My First SkepchickCon
Before last weekend, I had never cosplayed (I’m on the far right in the amazing pic by Jamie Bernstein, above). I had never spoken on a panel. I had never made a large group of people laugh at me––on purpose. I had never talked about my mental health issues face-to-face with a roomful of strangers. I had never prepared myself to talk about my former eating disorder only to be handed a can of Surly Furious by a discreet stranger (thanks, Courtney’s hubs). I had never done a shot of out a test tube. I had never bartended for a group dressed convincingly like the characters of TriGun. I had never talked about sexual identity in a salon setting with people on my right and left using terms I’d never heard before. I had never heard Dr. Rubidium discuss maggot activity in corpses.
How I survived my whole life before this weekend, I’ll never know.
Last weekend was my first SkepchickCon and my first CONvergence, and I learned more about myself, the world, and my fellow Skepchicks in 72 hours than I’ve learned in the last year. Here are my top SkepchickCon takeaways:
If I ever need to get rid of a body and entertain a crowd simultaneously, I will hire Amanda, Ray, Gwen, and Desiree.
I laughed my ass off at the Getting Away With Murder panel, in which scientists with forensics expertise ranted about CSI shows, squeeed out over maggots, and shared amazing stories of not-so-perfect crime.
Cosplay is ridiculously fun and I am officially hooked.
This was my first venture into cosplay, and despite my incredibly large shirt (I hoped it would shrink more than it did) I had a great time and got some really fun compliments. By far the best was from a woman who circled me twice and then, when I told her it was my first cosplay, responded, “So you’re not a real bounty hunter?”
There is a huge need for mental illness stigma-busting.
In my circle of friends, it’s easy to take for granted that everyone I know is both respectful and knowledgeable about mental illness. But in the wider world, that’s not always the case––and the response we got for the Mental Illness Myths panel made me so glad to be doing a small part to fight mental illness stigma and misinformation.
Eugenics has a farther reach than I realized.

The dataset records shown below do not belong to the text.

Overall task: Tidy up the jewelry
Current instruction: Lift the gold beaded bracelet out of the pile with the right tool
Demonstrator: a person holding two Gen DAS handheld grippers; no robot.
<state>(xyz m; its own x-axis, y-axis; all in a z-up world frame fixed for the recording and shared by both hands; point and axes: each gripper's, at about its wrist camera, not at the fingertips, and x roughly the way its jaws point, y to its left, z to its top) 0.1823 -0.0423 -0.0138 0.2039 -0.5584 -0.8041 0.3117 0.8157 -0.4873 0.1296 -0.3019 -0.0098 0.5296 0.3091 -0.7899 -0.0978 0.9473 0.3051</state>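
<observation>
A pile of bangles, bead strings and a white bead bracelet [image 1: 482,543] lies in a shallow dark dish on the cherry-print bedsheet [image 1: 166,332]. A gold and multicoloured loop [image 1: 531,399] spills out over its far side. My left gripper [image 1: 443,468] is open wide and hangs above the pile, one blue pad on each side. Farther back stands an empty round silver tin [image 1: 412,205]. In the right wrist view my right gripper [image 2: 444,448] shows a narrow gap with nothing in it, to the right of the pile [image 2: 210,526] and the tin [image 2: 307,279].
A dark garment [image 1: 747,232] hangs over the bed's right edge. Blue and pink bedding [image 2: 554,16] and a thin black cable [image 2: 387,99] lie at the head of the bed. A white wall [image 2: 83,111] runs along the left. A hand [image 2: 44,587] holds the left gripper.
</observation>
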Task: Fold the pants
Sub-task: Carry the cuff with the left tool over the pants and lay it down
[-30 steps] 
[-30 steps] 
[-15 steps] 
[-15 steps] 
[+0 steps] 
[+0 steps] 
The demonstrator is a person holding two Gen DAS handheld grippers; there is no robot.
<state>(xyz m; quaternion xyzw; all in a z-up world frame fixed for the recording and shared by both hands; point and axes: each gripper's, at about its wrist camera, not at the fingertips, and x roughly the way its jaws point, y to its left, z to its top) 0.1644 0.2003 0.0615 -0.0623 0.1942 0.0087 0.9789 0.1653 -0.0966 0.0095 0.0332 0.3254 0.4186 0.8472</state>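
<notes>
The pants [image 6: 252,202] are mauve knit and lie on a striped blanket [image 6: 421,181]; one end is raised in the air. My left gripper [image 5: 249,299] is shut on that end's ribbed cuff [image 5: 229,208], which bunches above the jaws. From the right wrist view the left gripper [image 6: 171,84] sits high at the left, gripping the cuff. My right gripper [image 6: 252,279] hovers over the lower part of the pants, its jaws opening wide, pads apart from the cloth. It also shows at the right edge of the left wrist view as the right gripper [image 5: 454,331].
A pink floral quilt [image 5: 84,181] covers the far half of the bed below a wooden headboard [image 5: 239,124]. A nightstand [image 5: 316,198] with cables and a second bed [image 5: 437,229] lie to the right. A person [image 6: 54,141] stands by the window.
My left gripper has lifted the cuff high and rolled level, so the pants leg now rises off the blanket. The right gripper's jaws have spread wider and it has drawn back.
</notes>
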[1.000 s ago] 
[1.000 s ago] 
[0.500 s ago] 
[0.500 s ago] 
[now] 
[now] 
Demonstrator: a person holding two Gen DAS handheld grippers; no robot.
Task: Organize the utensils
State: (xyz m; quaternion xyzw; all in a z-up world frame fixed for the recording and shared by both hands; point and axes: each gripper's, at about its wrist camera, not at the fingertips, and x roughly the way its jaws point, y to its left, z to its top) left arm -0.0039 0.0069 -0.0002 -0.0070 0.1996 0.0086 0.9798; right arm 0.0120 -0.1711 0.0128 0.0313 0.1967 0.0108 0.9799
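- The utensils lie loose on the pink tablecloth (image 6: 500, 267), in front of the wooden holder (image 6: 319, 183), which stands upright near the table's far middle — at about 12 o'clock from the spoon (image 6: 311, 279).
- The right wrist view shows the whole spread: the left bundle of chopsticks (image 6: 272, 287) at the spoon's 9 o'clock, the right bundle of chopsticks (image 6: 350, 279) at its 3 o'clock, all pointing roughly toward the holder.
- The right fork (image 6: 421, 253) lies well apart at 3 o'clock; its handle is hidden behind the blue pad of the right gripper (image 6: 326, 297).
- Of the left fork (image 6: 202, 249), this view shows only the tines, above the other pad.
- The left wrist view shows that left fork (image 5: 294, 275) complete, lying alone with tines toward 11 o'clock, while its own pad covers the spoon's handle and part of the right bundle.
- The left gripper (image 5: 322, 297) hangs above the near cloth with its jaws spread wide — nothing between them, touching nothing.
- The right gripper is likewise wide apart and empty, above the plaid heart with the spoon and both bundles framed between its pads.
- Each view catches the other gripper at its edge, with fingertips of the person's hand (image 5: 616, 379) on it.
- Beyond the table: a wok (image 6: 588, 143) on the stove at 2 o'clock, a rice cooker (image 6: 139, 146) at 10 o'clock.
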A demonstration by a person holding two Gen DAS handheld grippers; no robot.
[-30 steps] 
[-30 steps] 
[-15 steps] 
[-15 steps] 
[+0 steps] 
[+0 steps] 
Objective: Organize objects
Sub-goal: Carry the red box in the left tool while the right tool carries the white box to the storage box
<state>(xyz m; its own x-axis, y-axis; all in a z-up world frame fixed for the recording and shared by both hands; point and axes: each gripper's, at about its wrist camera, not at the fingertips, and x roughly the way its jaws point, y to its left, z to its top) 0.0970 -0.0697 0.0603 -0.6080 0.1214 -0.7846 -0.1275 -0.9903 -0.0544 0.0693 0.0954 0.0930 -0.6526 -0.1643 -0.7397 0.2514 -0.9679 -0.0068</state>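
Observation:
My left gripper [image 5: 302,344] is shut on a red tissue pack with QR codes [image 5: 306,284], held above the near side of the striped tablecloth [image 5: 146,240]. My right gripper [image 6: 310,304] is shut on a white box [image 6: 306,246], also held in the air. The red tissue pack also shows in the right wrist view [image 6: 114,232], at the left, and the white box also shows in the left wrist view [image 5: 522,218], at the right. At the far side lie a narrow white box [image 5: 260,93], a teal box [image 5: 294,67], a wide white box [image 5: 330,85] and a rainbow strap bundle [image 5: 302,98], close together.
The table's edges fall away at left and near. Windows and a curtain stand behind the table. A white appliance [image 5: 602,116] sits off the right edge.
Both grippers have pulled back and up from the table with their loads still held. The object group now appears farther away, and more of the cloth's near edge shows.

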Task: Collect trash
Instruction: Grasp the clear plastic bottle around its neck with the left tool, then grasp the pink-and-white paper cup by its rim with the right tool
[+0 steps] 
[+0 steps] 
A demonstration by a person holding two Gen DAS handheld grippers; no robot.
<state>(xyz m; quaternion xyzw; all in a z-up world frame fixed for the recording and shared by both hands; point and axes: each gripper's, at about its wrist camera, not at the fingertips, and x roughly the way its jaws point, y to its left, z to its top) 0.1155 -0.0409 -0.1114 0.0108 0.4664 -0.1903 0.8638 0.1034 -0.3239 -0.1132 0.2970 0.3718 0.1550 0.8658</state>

The “When Science Isn’t Your Friend” panel was really fantastic. I was aware that eugenics has had a depressingly robust, at times widely supported, and disturbingly recent history in the US. But I had no idea that, for example, Adolf Hitler referred to American eugenics as “leading the way” in his writings, or that Planned Parenthood founder Margaret Sanger supported eugenics (I’m ashamed to say I knew very little about her until this panel, which prompted me to do some research and educate myself on the truly awful views she held and her attempts to ally the birth control movement with the eugenics movement). Understanding how science has been used as a tool of oppression is very important to me as an advocate of both science and social justice.
Speaking in front of people is a lot less scary when you care a lot about the topic, your panel is full of awesome people, and you have a great moderator.
When you have all three––as I did, for each of my four panels––it’s easy to have so much fun or such a great conversation that you forget to be nervous. My anxiety has always made me terrified of speaking in front of a microphone, and historically I’ve been horrible at it for that reason, but this experience was a major confidence boost for me.
You can live on peanut butter sandwiches, Nilla Wafers, and coffee for like three days at least.
All the high fives for the people who thought to bring red raspberry preserves and Nutella to the PB&J station.
I haven’t been good at picking up on fundamental attribution errors in the past, because I didn’t know what they were.
The excellent Science of Irrationality panel discussed attribution errors, which are a form of “us vs them” thinking that tends to attribute behavior to another person’s essential nature rather than external factors (“That lady who bumped into me at the store is a JERK!” instead of “That lady who bumped into me must not have seen me, or must have been distracted”). The other side of the coin is actor-observer bias, which tends to excuse one’s own behavior because of external factors (“I snapped at her because I had a bad day/I was scared” as opposed to “I’m a jerk.”) It was pointed out––and I can’t remember by whom––that this is helpful for marriage counseling. Couples who are fighting can easily get to a point where each person has no perspective on their behavior and attributes everything their partner does to the partner being THE WORST EVER. I’ll be keeping the implications of this in mind in my future interactions, in relationships and in general.
If you can think of it, there is someone to nerd out with you about it, and they are probably at this Con.
Redwall. Feminism. Belgian beers made in the US. Invader Zim. What’s going on in 90s-era Reba McIntire music videos (don’t ask). Yeast. Marathon training. Carmen Sandiego. HAES. The Serenity RPG.
Historically I have been one of the bigger nerds among my group of friends, but this Con taught me that not only have I found my people, but, frankly, I’m a little behind on my grasp of the Star Trek canon.
I am part of an amazing team here at Skepchick.
From Amy’s gorgeous art illuminating the Skepchick Space Lab to Olivia’s phenomenal points on the panels we shared, this is one incredibly talented group, and I am pretty honored to be here––and inspired to earn my place.